Task objective
Go through the data below and return each line where the string "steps" appears.

== Data for this exercise

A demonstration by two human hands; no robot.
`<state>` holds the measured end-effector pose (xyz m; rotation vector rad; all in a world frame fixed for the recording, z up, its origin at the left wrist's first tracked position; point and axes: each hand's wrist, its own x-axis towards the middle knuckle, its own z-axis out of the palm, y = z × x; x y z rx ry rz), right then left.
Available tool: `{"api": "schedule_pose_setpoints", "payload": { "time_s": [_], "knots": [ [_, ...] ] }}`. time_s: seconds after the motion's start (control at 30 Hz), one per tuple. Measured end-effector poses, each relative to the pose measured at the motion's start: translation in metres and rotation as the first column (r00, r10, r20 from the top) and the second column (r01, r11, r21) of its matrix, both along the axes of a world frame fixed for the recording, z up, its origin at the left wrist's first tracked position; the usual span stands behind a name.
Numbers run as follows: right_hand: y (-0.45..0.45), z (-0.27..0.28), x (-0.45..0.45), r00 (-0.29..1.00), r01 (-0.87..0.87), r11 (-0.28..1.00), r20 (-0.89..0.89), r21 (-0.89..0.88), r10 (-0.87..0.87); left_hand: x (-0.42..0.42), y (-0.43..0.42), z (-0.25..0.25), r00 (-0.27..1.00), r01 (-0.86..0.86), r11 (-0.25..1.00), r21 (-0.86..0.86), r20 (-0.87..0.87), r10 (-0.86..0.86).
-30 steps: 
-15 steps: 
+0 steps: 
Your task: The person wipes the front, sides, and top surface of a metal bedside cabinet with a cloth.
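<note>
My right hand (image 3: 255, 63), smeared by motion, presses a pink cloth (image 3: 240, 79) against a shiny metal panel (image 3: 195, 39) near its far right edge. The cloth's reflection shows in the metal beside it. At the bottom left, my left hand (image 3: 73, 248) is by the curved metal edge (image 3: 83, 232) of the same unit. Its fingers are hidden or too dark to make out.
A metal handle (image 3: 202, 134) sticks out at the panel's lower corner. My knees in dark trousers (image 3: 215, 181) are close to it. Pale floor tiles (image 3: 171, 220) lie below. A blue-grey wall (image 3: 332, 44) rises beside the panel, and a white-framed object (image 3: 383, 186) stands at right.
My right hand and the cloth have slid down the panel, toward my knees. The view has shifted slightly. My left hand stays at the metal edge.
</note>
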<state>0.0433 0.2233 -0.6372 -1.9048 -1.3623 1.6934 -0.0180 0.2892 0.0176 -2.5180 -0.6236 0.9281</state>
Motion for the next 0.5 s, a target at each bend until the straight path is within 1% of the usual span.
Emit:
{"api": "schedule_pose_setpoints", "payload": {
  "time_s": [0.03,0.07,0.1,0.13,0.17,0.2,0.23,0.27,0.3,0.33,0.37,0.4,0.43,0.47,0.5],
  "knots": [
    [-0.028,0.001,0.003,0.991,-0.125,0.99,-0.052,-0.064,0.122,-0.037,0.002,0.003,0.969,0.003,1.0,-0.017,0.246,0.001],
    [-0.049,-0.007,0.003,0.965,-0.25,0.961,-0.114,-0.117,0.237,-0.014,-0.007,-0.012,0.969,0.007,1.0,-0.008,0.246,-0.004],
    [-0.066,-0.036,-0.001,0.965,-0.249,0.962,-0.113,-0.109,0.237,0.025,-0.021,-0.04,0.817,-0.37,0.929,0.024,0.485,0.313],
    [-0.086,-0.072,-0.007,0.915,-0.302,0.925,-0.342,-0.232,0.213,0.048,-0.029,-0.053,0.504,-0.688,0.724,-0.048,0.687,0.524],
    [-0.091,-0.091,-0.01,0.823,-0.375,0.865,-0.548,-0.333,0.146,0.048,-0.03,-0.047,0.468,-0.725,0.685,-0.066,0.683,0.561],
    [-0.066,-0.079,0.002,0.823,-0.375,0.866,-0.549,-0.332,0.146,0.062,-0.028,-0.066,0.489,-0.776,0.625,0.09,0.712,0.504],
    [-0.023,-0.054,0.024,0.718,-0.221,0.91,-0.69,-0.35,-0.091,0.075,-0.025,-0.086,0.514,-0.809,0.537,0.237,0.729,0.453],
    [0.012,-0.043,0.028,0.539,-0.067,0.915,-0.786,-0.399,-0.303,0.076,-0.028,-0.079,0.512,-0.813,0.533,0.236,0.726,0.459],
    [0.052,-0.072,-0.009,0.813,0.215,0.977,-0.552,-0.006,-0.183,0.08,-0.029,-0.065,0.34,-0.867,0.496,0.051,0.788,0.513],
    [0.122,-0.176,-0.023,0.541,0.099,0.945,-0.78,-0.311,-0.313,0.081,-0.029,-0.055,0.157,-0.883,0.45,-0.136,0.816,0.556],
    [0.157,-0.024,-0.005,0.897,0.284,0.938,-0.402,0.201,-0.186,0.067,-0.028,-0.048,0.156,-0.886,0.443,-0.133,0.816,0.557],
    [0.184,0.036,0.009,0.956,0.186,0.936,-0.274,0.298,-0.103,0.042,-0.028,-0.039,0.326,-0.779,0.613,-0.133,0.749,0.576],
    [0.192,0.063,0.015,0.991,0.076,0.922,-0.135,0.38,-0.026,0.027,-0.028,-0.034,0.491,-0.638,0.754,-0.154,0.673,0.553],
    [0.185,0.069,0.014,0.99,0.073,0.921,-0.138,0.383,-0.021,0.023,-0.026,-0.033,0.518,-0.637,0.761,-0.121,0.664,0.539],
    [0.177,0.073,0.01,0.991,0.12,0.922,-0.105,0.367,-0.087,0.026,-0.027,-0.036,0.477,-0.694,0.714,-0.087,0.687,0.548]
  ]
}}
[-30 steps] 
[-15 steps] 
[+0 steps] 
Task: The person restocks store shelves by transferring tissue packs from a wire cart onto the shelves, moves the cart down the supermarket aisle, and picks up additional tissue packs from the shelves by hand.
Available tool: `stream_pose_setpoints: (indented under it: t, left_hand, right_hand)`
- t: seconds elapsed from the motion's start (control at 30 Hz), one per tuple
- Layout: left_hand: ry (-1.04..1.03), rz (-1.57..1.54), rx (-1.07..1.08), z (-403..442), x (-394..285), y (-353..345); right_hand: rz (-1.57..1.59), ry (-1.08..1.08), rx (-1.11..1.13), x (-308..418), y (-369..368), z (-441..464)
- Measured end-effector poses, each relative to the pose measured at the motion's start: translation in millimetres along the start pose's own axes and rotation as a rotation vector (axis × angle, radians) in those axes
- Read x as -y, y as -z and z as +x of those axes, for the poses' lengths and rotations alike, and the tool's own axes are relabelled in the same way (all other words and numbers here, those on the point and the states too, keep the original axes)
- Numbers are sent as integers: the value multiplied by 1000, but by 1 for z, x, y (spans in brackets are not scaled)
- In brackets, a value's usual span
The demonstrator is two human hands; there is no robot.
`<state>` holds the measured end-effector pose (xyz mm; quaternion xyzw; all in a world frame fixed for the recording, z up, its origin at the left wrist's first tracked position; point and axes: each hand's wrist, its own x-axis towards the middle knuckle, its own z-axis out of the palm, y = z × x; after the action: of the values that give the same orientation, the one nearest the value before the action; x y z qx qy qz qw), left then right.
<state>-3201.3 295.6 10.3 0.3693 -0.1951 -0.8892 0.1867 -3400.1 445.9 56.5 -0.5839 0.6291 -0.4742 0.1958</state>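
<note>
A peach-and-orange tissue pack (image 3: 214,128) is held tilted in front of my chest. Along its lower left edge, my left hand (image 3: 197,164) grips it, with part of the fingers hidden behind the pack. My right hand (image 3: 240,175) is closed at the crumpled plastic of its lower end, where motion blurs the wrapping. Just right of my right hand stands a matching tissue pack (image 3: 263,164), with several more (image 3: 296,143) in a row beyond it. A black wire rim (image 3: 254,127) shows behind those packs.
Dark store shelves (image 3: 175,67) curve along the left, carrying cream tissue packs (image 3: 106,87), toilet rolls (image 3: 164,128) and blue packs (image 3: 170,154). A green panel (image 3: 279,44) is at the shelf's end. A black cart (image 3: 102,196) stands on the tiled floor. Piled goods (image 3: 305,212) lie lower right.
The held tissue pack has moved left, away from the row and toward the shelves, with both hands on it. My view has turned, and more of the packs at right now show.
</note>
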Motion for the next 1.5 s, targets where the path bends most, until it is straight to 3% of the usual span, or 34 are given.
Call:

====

Result for this exercise
-30 steps: 
-15 steps: 
+0 steps: 
[-30 steps] 
[-15 steps] 
[+0 steps] 

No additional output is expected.